D.: “H-m-m… But!.. Well… and yet…”

L.: “The answer given to Job may or may not satisfy you. God allows pain for good reason, but He may never reveal those reasons.”

D.: “ Do God and Satan get together like this a lot? Do they chat and decide what to do with us? Those two characters cannot be on one side…”

L.: “They are not. Did you notice that God allowed Satan to touch Job’s flesh? It means that Satan had to ask God’s permission to do that.”

D.: “That’s a mystery… How strange is it that God permits this “deal”! He gives one His best to become the victim of Satan? So strange…Why?”

L.: “ This question “Why” is not a good question…Especially in the context of this book. Job never got an answer to his “why?” Listen to what Job says: “He is not a man as I am that I may answer Him, that we may go to court together. There is no umpire between us, who may lay his hand upon us both” (9:32-33).”

D.: “What did he need?What is “an umpire”?

L.: “Someone who could represent him, a suffering sinner, before God, the Holy One. A kind of advocate. Someone who has authority, someone who will be heard and respected. Someone who understands the issues and is able to articulate it. You remember, at the beginning, Satan came to God to ask to be allowed to afflict Job. Job, not knowing this fact, wished that some One else would come to the throne of the Holy God to protect him, to ask for him, to submit a pledge on his behalf…”

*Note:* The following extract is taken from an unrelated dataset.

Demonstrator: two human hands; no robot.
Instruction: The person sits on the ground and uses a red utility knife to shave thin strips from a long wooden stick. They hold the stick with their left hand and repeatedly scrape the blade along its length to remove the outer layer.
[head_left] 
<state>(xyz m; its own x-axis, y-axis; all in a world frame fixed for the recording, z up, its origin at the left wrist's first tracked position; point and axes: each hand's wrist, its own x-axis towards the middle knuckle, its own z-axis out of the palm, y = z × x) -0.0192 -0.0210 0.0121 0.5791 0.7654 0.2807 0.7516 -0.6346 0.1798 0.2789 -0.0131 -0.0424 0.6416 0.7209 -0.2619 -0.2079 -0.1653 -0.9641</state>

D.: “As you know the end and I do not, did he get one?

L.: “There is one Advocate we all need—one who represents sinners like us in the highest of all places —the presence of God: “And if anyone sins, we have an Advocate with the Father, Yeshua the Messiah the righteous” (1 John 2:1). What a great promise! We have an advocate. He is there and, like a good “umpire,” He is not silent.”

D.: “Is he stronger than Satan? Does he always wins “the case”? Who is God, the Judge, I guess if we continue the same allegory, more in favor with?”

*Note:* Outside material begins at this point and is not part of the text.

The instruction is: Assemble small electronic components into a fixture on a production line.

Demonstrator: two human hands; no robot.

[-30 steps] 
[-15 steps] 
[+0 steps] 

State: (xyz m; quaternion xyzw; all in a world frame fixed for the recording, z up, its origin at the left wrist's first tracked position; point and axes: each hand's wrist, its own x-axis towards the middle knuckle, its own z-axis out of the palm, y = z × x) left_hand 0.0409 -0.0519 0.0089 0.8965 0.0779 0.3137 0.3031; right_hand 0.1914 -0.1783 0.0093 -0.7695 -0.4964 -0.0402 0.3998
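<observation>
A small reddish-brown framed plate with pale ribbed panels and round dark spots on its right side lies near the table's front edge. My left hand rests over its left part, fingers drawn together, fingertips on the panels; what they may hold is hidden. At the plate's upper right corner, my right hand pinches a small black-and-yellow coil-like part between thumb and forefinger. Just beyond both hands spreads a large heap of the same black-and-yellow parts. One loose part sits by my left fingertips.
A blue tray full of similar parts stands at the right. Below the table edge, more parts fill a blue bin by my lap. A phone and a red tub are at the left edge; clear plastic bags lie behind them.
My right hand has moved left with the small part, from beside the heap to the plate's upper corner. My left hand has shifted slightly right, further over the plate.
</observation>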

L.: “Read the book of Job this weekend, Dorita. The whole book. Especially, Job 38–42. Spend time with the Almighty. Pray and ask for a faith in the powerful Creator, which you will meet and get to know in those chapters. Pray and ask for a right perspective of Him so that you might see the scene that used to bother you through His eyes.

The book of Job is to proclaim that God is in control. Pain inevitably afflicts each one of us. Suffering is unavoidable in this life. Can we trust our Creator, even though we cannot understand our circumstances?”